* [WHAT YOU NEED TO DO]: Every entry here should be copied exactly.

== DATA LISTING

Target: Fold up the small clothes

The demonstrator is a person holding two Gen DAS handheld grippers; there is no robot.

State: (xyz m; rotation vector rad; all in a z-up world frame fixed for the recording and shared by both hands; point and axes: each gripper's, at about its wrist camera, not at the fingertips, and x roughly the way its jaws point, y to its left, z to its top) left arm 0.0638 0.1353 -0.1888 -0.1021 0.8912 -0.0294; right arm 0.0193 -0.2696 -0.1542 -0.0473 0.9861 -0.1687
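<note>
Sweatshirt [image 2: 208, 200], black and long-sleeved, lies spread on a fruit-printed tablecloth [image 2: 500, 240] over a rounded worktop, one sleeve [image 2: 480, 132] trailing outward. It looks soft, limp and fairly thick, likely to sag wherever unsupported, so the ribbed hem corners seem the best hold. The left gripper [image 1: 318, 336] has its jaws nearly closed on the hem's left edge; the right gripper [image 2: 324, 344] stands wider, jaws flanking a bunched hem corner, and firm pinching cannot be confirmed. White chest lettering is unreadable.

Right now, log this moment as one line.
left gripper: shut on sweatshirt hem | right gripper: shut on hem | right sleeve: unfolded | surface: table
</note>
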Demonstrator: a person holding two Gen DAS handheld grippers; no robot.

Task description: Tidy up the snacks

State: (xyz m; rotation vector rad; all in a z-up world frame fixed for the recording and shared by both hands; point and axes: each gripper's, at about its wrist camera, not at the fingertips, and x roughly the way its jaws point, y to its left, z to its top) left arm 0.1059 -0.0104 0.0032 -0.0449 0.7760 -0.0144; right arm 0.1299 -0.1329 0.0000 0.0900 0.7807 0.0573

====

* [RESULT OF THE TASK]:
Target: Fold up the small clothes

The demonstrator is a person holding two Gen DAS handheld grippers; there is no robot.

State: (xyz m; rotation vector rad; all in a z-up world frame fixed for the recording and shared by both hands; point and axes: each gripper's, at about its wrist camera, not at the fingertips, and x roughly the way its jaws point, y to its left, z to its top) left arm 0.0638 0.1353 -0.1888 -0.1021 0.8912 -0.0294; right arm 0.0193 -0.2696 -0.1542 -0.0473 0.9861 -0.1687
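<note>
Sweatshirt [image 2: 208, 200], black and long-sleeved, lies spread on a fruit-printed tablecloth [image 2: 500, 240] over a rounded worktop, one sleeve [image 2: 480, 132] trailing outward. It looks soft, limp and fairly thick, likely to sag wherever unsupported, so the ribbed hem corners seem the best hold. The left gripper [image 1: 318, 336] has its jaws nearly closed on the hem's left edge; the right gripper [image 2: 324, 344] stands wider, jaws flanking a bunched hem corner, and firm pinching cannot be confirmed. White chest lettering is unreadable.

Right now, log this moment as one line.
left gripper: shut on sweatshirt hem | right gripper: shut on hem | right sleeve: unfolded | surface: table
</note>
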Demonstrator: a person holding two Gen DAS handheld grippers; no robot.

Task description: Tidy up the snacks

State: (xyz m; rotation vector rad; all in a z-up world frame fixed for the recording and shared by both hands; point and axes: each gripper's, at about its wrist camera, not at the fingertips, and x roughly the way its jaws point, y to its left, z to its top) left arm 0.1059 -0.0104 0.0032 -0.0449 0.7760 -0.0144; right arm 0.1299 -0.1329 0.0000 0.0900 0.7807 0.0573

The answer has been fully written out.